I would want to chop it off at 5:30!
yanbu

Noqontrol · 15/09/2012 18:36

Get up early in the morning and chuck a glass of water over him. That will teach him Grin

dragonsandfairies · 16/09/2012 15:06

StrawberrytallCAKE Sat 15-Sep-12 08:15:23
No, my dh doesn't touch me sexually without my permission

really???

i read your post out to my husband...he says you're a boring cow

now like a good fumble...if you're not in the mood tell him no...hardly makes him a pervert does it Sad

and i love cold hands :D

Mum2Luke · 16/09/2012 17:02

YANBU - I would have done exactly the same!
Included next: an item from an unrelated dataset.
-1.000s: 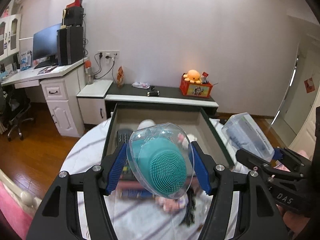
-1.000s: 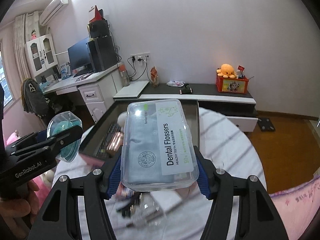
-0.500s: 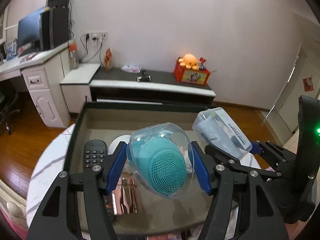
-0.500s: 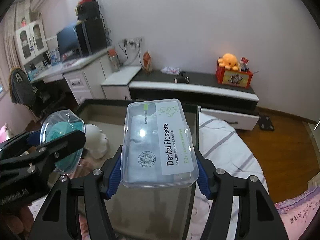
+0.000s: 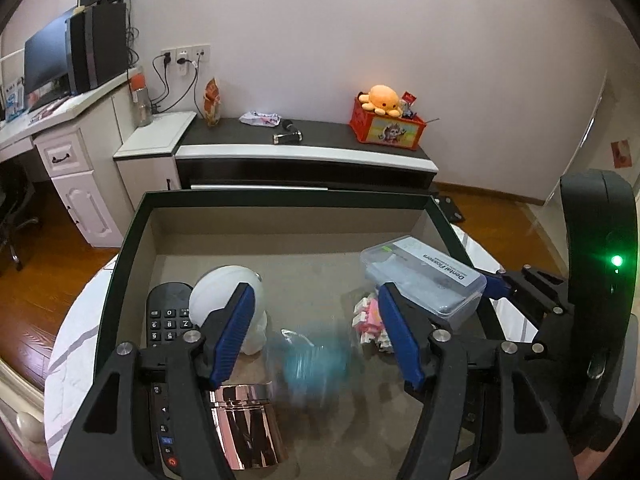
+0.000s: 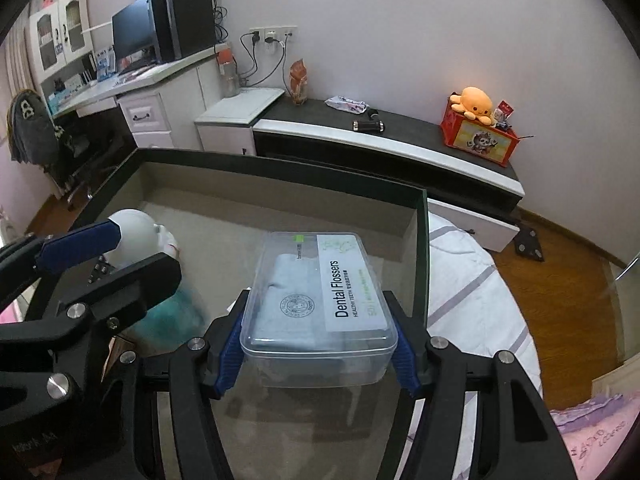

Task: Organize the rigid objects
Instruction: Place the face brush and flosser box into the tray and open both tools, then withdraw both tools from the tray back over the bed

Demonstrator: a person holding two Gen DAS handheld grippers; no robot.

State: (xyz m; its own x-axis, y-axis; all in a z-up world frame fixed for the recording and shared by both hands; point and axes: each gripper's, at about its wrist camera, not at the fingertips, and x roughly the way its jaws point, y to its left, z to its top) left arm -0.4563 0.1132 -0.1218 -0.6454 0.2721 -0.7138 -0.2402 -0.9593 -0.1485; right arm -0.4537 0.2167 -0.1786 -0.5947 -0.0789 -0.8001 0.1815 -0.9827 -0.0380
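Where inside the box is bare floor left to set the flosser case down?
Bare floor runs along the box's far wall and down its right side, beneath the flosser case. The left and near part is crowded: remote, white figurine, rose-gold case, blurred teal brush.

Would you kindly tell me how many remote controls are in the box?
1: the remote control lies along the box left wall, partly behind the left hand-held gripper; others may be hidden.

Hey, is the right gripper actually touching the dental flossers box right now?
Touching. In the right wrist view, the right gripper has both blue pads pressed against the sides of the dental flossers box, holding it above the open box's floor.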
In fact DH tried that yesterday, not as early but I was trying to watch Saturday Morning kitchen before I got up to have a shower before sorting ds out for his football match and didn't feel at all romantic as it is 'that time of month'. He responds by pushing me out of the bloody bed!!!! Wanker!

Well am on strike now for next week or so!

twoGoldfingerstoGideon · 16/09/2012 18:09

i read your post out to my husband...he says you're a boring cow

How old are you, dragons? Twelve?

Have you read the bit about 'no personal attacks' in the MN guidelines?